WA: I’ve never been to a place that had that feeling of not only community, but of love, of fierceness, a sincere, genuine, warm, comforting space where you could walk in by yourself, sit at a table of strangers, start a conversation with a group of amazingly creative and diverse women and remain friends for 30 years from that one night. We didn't have an idea in our head that this was going to be any kind of documentary. We just wanted to start interviewing the patrons that were there to ask them, “What was it about that night that you’re still talking about it all these years later?”
How does the Sundays at Café Tabac podcast connect to the documentary?

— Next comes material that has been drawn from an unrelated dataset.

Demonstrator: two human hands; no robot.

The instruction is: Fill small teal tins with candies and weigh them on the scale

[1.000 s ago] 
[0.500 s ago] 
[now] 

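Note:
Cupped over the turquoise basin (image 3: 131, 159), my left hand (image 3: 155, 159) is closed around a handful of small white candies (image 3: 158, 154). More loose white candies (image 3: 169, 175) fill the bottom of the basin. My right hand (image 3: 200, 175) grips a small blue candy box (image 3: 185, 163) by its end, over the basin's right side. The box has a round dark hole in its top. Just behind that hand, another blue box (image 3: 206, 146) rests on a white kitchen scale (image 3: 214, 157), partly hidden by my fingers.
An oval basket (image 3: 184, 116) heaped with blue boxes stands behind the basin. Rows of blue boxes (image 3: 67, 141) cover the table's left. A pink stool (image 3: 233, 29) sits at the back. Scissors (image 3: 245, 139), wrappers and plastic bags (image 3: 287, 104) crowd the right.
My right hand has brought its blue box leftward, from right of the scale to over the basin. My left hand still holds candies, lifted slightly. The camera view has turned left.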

WA: We’ve been working on the documentary for the past six years, but the podcast idea started during Covid. We’d interviewed 60-plus people by then, and there were so many conversations we couldn’t include in the documentary. Some of these were coming out stories that were just so amazing—emotional, funny, brutal. And we wanted to keep the momentum going and share these stories of hope and liberation. I’d considered doing a virtual event for Pride, but decided to launch the podcast instead.
The podcast is really remarkable in that all the episodes are coming out stories and yet they all feel so, so different.
KS: Yes! What we found was that the specificity of the details reflects different time periods, religions, and cultures and ways of thinking. I love discovering different ways queerness is articulated. But when it comes down to it, these are authentic stories about familial acceptance and owning who you are.
WA: It’s so powerful and universal, and we hope people outside our community listen to it. They are all so uniquely personal and ultimately about expressing and finding your true self despite societal, cultural, and familial boundaries. Some parents have learned and related to these stories as they navigate through their own journey as parents to LGBTQ kids.